QUARESMA
Entramos
no tempo da Quaresma, para o catolicismo, os quarenta dias que precede a
Páscoa. Finda a folia do carnaval, bom fazer um balanço dos acontecimentos, as
Escolas de Samba do Rio e São Paulo deslumbrando a plateia com seus luxuosos desfiles
de reis, rainhas, deuses, demônios, palhaços, bichos de espécie variadas, celebridades
e anônimos de todas as camadas sociais. A Mangueira ganhou o título de campeã
carioca, merecidamente. A verde e rosa esteve impecável, e com respeito apresentou
um inédito sincretismo: santa Maria católica ao lado da deusa do candomblé, Oiá.
Abandonada a nudez, característica dessas apresentações de uns tempos para cá, o
que só merece elogio e mais palmas. Em todo o território nacional, o povo
brasileiro - no papel de super-homem em saúde e animação - brincou sem parar, ninguém
preocupado com os problemas financeiros, nem com medo do mosquito Aedes
aegypti. Mas chegou a hora de retornar ao comedimento, ao pão nosso de cada
dia, ao trabalho, cada um com sua fé. Com tal espírito dou continuidade ao meu
blog.
Nem
tudo que aumenta o prazer está isento de perigo, ao contrário, são coisas perigosas,
na maioria das vezes. O que é normal, ou anormal, dependendo da cultura, do
conceito que se tem da natureza humana. A fé cristã e sua concepção de
santidade, diferente do assolamento eufórico que pode levar a pessoa, no
mínimo, a uma ressaca, igual um ébrio depois da bebedeira. Nos Evangelhos, exemplar
a santa e sóbria ceia, com o pão distribuído irmãmente entre os apóstolos, que
iriam continuar a missão do Mestre. Pão e vinho que alimentam o corpo, como a
fé piedosa alimenta a alma cristã. A espiritualidade como meio de elevar a alma,
não adoecê-la, nem rebaixá-la. Não querer banquetear-se, os desejos atiçados e
as possibilidades intelectuais e psíquicas exploradas sem comedimento. Há
crenças que faz apologia da morte, um crime grave. Até mesmo a prática de simples
transgressões, meras travessuras, mas de péssimas consequências para a vida
pessoal e social.
A Bíblia, livro sagrado do judaísmo, conta
a história de alguns homens de espírito superior, José, por exemplo,
personificação da supremacia moral, não a racial. O filho de Jacó obediente ao
seu Deus. Diferente do super-homem idealizado por Nietzsche, que bendiz o
eterno retorno, com a afirmação dionisíaca: ”Eu te amo ó eternidade!” Teria o
autor de Assim Falava Zaratustra dado
força a Hitler e sua ideologia racista. Mas é pela boca do demônio que fala o
visionário niilista Kirilov: “E então surgirá um novo homem e tudo se
renovará”, no livro Os Demônios do
ortodoxo Dostoievski. Para o escritor
russo o eterno retorno é “tédio obsceno”. Modos díspares de sentir a vida, o
religioso e profano. E antes que vençam as trevas e morra a espiritualidade,
sejam as almas tratadas das alteração do espírito, ou doença saúde mental e
psicológica.
Comedimento,
sobriedade, do que o mundo atual precisa, tão cheio de apelos, de coisas, no
mínimo, badulaques. Deixamos de amar as pessoas como elas são de verdade, de apreciar
nossa casa e a beleza do lugar em que vivemos. Perdemos até o amor pela vida, e
passamos a esconder nossa própria natureza humana. Temos que reaprender a amar,
a distinguir o que é bom, daquilo que nos assola, e desse modo possamos ter paz
na terra como no céu, e consequente felicidade.

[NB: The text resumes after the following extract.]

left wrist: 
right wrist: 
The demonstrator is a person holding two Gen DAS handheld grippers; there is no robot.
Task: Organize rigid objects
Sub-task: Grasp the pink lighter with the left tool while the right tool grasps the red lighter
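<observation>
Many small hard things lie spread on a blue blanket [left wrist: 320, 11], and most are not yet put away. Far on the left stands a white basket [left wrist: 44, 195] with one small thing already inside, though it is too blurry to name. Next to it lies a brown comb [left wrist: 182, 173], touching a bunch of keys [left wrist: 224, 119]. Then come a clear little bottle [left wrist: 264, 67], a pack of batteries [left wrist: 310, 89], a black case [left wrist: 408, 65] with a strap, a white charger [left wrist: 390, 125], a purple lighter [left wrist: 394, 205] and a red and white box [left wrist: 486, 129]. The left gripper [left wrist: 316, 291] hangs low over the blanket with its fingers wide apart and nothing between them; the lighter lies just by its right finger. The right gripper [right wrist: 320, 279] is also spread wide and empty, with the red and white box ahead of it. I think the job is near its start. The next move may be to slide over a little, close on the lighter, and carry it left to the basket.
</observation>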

Nem retornar, nem avançar, sem antes fazer um balanço de tudo, ver a situação
do nosso tempo. No momento atual, em constantes guerras. O extraordinário avanço
tecnológico, todo o progresso, nada foi capaz de promover a concórdia entre os
povos, a paz mundial. Um sério exame de consciência é o que de melhor pode ser
feito para seguir em frente. Individualmente refletir, confessar os pecados ao
padre antes da comunhão é um bom começo. Fazer contrição de fé em Deus, cultivar nossa humanidade.